So this passage might land the punch it packs, though, I’d like to give you a general idea of this story’s overall shape.


To do that, I’d like to lead you through a little exercise. This is borrowed straight from the author, Kurt Vonnegut. You can YouTube his “shape of story” lecture. 

He does this thing where he charts stories on a simple graph. The horizontal axis has a “B” on the left end and an “E” on the right, for Beginning and End. The vertical axis has a “G” at the top and an “I” at the bottom, for Good fortune and Ill fortune. 

Now, Vonnegut works through this exercise to illustrate how most stories have the same trajectory, and nearly always lie. They presume to know more about life than we actually do. 

If you have time, you ought to watch his lecture. It’s thoughtful. But you don’t need to, because the Joseph sage gives the same lesson. Only probably with more nuance and and certainly more theological sophistication…

Joseph is one of the younger children, usually landing you on the G/I axis’ low end. However, as that narrator tells us, he’s actually the apple of his father’s eye. And judging from Joseph’s dreams, Jacob’s not the only one. Joseph has these dreams where the rest of his family bows down to him…

From the start, Joseph seems destined for great things.

All this attention, though, only serves to make Joseph’s brothers hate him. And one day, they see their chance to take Joseph down. 

As Joseph comes to check on them, the brothers spot him at a distance. (Probably because he was wearing that ostentatious coat.) They plan to ambush him, kill him, hide his body, and then tell their father a wild animal killed him. 


Reuben tries to stop the plan so he can be the hero. But, before everything is said and done, the rest of the brothers decide to sell Joseph into slavery. 

That way, they can all at least make a little coin on the side…

Joseph in a foreign country, Egypt, as the slave of Potiphar (Gen. 39). Joseph quickly finds favor with Potiphar, though, and is promoted. 

Although Joseph is a slave, at least he’s a slave with a little liberty. 

At this point, Potiphar’s wife takes notice of Joseph and hatches some plans of her own. Joseph tries to do the right thing, but only manages to lose what little he had gained.


Potiphar’s wife tells her husband Joseph tried to make a move on her. Now Joseph is in prison. In a foreign land. Without any family.

There, though, he meets a court official down on his luck, too (Gen. 40). One night he has a dream, and Joseph interprets it for him. In no time, he’ll be restored to his post. 

Then, Joseph asks the cupbearer to remember him when he’s free. Which the guy promptly fails to do.


For two more years, Joseph sits in prison! However, one day Pharaoh has a dream he can’t understand. Which jogs the cupbearer’s memory! He tells Pharaoh about this prisoner he knew who could interpret dreams.

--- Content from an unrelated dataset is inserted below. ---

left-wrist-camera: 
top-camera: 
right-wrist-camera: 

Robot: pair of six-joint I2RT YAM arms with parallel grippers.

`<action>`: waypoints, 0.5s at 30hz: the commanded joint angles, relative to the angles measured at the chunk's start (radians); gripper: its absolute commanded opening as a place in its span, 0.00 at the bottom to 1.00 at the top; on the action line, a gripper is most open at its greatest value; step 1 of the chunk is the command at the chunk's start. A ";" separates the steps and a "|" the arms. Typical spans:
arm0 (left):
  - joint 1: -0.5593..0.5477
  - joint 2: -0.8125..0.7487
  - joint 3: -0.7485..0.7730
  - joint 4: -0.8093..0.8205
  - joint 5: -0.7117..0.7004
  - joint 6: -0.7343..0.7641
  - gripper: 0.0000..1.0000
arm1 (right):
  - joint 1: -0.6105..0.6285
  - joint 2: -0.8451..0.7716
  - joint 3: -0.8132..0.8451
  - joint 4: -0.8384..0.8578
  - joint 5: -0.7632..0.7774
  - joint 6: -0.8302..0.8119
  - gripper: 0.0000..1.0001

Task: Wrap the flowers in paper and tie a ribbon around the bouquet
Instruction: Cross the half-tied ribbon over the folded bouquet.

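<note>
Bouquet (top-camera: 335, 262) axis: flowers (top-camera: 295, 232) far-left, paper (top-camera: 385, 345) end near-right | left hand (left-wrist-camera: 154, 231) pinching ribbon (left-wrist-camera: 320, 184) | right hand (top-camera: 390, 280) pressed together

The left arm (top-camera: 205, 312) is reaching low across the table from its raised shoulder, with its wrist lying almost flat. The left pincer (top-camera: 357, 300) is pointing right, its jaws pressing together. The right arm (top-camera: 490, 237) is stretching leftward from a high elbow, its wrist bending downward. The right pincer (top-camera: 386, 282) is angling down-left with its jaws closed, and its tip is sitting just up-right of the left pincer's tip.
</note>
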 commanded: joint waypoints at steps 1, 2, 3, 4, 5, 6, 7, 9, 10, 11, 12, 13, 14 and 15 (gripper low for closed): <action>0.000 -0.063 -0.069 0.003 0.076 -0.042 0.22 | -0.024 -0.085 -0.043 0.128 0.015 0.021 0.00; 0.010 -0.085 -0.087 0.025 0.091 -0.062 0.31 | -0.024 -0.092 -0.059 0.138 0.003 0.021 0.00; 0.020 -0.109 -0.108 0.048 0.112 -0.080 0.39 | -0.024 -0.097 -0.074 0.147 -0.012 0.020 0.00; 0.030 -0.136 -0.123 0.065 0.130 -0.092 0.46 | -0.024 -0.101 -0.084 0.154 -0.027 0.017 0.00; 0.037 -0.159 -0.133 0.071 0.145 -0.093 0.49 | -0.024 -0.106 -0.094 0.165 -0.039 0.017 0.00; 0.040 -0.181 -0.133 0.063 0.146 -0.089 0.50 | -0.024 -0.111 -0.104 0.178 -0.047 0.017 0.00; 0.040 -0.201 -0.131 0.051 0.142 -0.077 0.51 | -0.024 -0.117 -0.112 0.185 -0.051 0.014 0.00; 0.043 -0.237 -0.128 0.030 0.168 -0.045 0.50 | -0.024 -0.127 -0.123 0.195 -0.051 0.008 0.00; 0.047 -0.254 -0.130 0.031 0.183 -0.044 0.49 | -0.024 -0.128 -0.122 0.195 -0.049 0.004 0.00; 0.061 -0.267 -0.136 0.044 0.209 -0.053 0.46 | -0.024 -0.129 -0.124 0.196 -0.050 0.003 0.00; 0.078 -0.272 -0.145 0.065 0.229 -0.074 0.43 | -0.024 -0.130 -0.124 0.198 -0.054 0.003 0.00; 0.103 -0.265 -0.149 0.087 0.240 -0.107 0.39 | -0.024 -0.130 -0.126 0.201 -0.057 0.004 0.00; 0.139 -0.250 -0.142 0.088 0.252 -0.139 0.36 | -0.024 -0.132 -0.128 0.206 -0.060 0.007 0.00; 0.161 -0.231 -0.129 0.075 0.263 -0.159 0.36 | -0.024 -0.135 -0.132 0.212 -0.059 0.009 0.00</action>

Pharaoh calls Joseph up and tells him about his dream. Joseph interprets it for him; there will be seven good years of harvest, followed by seven bad ones (Gen. 41). 

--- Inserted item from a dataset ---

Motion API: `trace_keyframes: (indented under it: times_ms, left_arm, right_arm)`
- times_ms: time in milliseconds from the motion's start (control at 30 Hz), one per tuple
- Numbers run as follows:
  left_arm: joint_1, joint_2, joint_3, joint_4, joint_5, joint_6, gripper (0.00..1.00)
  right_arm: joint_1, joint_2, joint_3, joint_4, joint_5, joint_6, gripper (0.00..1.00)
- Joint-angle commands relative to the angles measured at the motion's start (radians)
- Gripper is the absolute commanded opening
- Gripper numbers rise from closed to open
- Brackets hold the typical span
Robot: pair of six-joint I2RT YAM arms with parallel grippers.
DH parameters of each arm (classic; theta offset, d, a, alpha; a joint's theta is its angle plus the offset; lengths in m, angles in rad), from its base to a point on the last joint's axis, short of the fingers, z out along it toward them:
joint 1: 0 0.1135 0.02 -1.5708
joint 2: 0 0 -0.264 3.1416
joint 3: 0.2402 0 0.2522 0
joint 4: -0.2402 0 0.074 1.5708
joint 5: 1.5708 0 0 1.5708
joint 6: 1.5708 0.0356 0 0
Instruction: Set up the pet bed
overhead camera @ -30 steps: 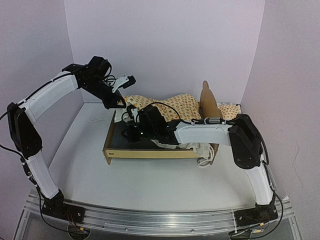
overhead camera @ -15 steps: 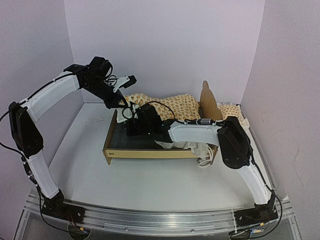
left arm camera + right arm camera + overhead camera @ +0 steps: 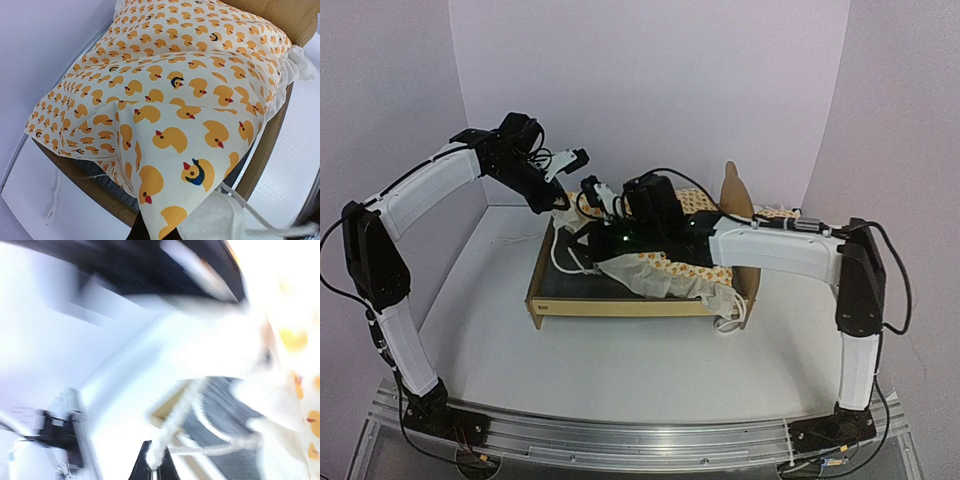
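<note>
The pet bed [image 3: 620, 306] is a light plywood frame with a scalloped headboard [image 3: 734, 195] and a dark grey base [image 3: 102, 176]. The duck-patterned cushion [image 3: 655, 268] with its white ruffle [image 3: 724, 300] lies partly over the frame, raised at the left end. My left gripper [image 3: 563, 205] is shut on the cushion's near corner [image 3: 165, 200], and its dark fingers [image 3: 136, 233] show at the bottom of the left wrist view. My right gripper [image 3: 588, 195] hovers above the bed's left end. In the blurred right wrist view, that gripper [image 3: 159, 471] is shut on a white cord [image 3: 176, 422], which hangs in a loop [image 3: 556, 252].
A small matching pillow [image 3: 778, 213] lies behind the headboard at the right. The purple back and side walls stand close around the bed. The bed's wooden side rail [image 3: 264, 145] runs beside white tabletop [image 3: 650, 370].
My right gripper has shut on the white cord and risen up and back from inside the bed. The cushion now covers more of the base. The left arm has barely moved.
</note>
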Motion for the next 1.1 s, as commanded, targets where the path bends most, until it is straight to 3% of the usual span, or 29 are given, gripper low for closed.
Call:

Then, in an entrepreneurial move, Joseph suggests some grain be set aside during the good years in preparation for the bad ones. 

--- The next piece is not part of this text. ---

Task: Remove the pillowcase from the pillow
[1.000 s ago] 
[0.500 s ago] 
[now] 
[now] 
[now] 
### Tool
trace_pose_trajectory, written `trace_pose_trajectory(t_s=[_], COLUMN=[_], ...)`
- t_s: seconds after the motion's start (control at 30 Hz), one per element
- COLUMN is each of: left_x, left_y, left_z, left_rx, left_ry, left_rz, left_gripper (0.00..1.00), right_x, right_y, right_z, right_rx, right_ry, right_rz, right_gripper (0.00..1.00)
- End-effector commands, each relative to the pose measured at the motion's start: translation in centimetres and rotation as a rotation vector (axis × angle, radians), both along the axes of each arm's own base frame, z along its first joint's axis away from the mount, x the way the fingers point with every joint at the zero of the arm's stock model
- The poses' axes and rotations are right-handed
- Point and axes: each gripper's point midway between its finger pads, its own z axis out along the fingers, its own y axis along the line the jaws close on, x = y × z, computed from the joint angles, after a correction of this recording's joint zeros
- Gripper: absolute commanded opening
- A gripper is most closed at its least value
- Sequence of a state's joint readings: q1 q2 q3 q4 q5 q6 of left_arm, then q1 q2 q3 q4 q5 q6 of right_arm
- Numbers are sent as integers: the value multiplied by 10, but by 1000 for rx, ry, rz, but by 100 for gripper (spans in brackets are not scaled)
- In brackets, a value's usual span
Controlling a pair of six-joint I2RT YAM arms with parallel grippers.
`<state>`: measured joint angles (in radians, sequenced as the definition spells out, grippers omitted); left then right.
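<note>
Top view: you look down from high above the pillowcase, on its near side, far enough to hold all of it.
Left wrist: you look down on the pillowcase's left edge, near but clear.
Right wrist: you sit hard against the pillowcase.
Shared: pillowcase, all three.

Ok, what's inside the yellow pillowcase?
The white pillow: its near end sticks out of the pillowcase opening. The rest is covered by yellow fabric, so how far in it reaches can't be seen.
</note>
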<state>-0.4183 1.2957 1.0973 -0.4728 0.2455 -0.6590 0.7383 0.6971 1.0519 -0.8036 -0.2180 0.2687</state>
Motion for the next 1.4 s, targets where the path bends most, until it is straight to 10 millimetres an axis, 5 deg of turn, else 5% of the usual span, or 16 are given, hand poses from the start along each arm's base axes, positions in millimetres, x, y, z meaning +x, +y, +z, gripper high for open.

This idea so pleases Pharaoh that he puts Joseph in charge of the project. Which is how Joseph becomes second in command.


Everything comes to pass as Joseph said, and Egypt turns a hefty profit on the stockpiled grain. 


…In the meantime, though, Joseph’s family back in Canaan have been affected by the famine, too (Gen. 42). Jacob sends the brothers to Egypt to buy some grain. 

When they arrive, they cross paths with Joseph. Although they don’t recognize him. Joseph, however, recognizes them. 


He toys with them to see if they’ve changed. But seeing them scared out of their whits only melts his heart, and he can’t keep his identity a secret any longer. 

After a tender reunion, the whole family moves to Egypt (Gen 43-45). 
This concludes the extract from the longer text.